How long before I get in?
We are sending out tons of invites every day. We’d prefer not to have a waiting list, but doing it this way allows us to let people in only as we’re sure our infrastructure can handle the load. The number of people we let in each day keeps increasing, as our existing users give us feedback (thanks guys!) which helps us improve our product for the next batch of people coming in.
One of the areas we are most interested in is collaboration – this is, after all, a web application. We want to encourage existing users to invite their friends to become users and start collaborating with them, so we have given existing users the ability invite friends directly. So if you want to get an account faster, ask a friend for an invite.

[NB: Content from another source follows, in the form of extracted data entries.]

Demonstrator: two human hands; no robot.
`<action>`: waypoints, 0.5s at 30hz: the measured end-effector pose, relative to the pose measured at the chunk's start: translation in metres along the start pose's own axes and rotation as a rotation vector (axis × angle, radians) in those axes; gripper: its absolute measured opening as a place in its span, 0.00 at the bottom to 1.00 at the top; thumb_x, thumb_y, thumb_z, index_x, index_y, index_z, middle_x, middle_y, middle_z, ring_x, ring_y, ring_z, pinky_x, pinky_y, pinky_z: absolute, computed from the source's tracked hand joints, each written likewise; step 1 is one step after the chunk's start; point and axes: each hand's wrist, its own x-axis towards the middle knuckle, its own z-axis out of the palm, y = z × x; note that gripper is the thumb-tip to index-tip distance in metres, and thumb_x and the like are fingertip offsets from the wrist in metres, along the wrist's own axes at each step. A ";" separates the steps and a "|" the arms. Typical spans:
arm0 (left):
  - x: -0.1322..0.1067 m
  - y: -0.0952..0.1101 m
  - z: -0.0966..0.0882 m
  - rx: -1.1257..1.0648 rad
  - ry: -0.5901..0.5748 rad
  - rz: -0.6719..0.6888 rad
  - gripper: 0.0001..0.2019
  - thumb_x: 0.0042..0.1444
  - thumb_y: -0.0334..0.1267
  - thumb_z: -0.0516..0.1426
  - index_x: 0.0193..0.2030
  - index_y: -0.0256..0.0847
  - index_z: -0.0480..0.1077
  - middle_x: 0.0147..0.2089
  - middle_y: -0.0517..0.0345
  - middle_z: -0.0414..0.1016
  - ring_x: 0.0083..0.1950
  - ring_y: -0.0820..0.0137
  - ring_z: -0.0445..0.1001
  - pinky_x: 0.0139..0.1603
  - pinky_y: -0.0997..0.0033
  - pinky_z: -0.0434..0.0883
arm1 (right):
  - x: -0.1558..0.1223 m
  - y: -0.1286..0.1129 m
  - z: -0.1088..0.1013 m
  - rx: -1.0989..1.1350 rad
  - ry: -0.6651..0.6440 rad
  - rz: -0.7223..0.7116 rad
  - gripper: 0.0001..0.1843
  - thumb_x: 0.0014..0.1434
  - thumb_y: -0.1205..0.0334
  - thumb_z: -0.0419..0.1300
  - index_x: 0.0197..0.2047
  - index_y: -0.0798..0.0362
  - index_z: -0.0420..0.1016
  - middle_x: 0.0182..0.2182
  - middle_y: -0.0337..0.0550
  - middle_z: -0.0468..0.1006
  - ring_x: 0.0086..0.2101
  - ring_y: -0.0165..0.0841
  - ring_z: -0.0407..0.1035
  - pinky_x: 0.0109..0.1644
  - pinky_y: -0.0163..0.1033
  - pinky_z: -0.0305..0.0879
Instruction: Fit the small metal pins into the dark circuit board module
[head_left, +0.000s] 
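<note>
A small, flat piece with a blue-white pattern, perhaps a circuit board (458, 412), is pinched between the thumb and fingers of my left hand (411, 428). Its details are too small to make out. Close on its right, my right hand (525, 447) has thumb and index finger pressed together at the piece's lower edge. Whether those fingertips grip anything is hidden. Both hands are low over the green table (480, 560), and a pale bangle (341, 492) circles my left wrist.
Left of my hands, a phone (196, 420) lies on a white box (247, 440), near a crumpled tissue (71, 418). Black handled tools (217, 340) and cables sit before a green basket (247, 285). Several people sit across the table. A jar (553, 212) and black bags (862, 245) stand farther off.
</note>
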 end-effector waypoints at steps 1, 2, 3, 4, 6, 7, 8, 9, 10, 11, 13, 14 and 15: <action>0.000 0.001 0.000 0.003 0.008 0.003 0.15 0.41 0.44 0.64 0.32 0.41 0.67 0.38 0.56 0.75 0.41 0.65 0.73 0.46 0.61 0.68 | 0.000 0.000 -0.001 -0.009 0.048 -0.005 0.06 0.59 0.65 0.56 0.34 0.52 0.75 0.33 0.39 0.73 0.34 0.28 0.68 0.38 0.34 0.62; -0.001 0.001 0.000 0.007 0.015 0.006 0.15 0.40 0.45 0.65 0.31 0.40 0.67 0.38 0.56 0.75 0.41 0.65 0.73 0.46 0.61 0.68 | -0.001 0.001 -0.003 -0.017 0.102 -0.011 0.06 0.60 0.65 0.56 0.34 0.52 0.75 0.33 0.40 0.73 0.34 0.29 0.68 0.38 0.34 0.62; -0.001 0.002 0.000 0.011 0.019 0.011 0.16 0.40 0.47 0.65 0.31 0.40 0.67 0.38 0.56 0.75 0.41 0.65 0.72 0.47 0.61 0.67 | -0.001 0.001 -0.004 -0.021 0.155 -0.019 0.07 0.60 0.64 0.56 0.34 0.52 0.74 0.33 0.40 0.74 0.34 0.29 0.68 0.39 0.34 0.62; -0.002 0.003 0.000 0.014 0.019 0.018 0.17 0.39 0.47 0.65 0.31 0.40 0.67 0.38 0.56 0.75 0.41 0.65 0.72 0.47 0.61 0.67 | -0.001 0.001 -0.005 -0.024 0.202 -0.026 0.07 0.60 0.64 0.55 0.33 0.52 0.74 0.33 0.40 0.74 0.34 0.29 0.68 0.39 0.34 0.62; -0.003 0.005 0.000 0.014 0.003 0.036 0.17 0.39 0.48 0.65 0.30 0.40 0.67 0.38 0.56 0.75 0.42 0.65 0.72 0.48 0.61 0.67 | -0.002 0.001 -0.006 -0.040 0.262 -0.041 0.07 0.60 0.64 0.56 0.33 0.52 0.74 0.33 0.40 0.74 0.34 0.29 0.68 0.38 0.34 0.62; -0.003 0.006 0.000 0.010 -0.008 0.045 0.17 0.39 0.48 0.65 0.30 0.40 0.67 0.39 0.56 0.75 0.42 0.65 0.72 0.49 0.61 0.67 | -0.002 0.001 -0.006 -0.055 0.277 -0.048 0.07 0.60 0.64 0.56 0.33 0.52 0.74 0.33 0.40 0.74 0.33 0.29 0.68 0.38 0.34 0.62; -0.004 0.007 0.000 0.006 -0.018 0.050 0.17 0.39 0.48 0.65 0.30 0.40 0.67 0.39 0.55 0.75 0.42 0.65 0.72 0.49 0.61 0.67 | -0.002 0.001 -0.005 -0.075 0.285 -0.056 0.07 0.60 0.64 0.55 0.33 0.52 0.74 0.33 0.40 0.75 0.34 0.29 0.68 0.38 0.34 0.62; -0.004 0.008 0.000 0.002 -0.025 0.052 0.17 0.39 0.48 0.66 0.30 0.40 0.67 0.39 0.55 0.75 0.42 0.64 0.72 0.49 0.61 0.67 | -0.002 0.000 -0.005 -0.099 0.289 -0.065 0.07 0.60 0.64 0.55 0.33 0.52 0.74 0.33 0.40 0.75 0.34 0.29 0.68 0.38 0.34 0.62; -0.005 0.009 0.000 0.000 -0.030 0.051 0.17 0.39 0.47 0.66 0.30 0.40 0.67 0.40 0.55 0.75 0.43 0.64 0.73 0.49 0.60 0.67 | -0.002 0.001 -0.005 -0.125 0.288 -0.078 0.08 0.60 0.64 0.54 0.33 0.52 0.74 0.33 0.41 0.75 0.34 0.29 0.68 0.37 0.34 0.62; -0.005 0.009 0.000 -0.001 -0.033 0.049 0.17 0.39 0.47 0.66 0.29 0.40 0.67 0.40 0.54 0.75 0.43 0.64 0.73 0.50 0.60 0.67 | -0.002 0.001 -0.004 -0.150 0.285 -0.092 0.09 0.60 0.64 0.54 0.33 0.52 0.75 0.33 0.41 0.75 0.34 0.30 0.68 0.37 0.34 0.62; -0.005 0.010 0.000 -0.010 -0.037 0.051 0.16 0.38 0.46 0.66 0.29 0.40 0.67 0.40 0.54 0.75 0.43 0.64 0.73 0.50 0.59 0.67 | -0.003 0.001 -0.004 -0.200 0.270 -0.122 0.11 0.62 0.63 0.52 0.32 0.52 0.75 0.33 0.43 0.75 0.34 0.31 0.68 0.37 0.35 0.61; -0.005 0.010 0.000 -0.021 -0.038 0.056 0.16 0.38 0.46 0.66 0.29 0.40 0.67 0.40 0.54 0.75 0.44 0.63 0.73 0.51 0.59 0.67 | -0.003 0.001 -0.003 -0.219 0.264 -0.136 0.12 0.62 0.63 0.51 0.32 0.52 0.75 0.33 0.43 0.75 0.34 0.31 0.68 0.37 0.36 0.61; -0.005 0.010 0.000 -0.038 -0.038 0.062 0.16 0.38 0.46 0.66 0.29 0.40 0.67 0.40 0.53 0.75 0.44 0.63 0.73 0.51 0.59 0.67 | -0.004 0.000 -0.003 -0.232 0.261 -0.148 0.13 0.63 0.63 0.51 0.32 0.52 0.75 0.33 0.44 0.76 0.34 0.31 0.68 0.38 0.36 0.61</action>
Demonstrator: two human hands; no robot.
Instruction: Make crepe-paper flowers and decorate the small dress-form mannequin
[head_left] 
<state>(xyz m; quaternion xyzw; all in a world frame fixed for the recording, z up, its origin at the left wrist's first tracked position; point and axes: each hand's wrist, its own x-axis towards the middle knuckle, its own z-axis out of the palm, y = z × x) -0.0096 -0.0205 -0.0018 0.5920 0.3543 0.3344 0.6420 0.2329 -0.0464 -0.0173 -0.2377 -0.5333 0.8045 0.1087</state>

If you are on the waiting list, we haven’t forgotten about you. We will get to you soon, and we really appreciate your patience.
I found a bug, what do I do?
What kind of feedback do you want?
Whether you actively found a bug, something just doesn’t seem to work or doesn’t work as expected, you can’t do something you want to do, or you have feature requests, please please please tell us! The whole purpose of this limited beta is to get your feedback and use it to make Heroku awesome and rock solid.
What about my existing tools and editor?
Do you support subversion?
Can you make your editor better?
We are hardcore vi, TextMate, and subversion fans. We will not consider Heroku completely usable until editing and version control either works as well as those tools, or there is a way to continue to use those tools with our service.
The existing Heroku editor absolutely works for making Rails applications. We know because we use it. So we also know that it kind of blows, as real developer editors go (so far we do think we’ve beat Notepad, though perhaps just slightly). It is getting better all the time, and we have some specific reasons we want to make a browser-based editor, which we’ll talk about in another post soon.
In the meantime, there are a couple of things you can do:
Import & Export
If you want to edit locally and deploy to Heroku, you can make liberal use of the import and export features. Setup your whole app locally, then just import it into Heroku. Your archive will replace the existing code base. If you make changes on Heroku and want to continue working locally, just export the app.
Snapshots
Snapshots allow you to take a named snapshot of your app’s code and data at any point. You can take as many snapshots as you want for version control purposes. Take a backup snapshot before you import, or take a snapshot before you try some crazy edits.
Can I import my huge complicated app?
What about MySQL versus PostgreSQL?
Yes, you can import your huge complicated app. It may or may not work. If it doesn’t work, please tell us about it. Also, there is currently a 10MB limit for the storage footprint of each app. If your uploaded app is larger, you will see an overlimit message.
We are using PostgreSQL internally for several really important reasons, but we do plan to fully support MySQL database dumps, both in and out. We are almost done with this feature, so look for it soon.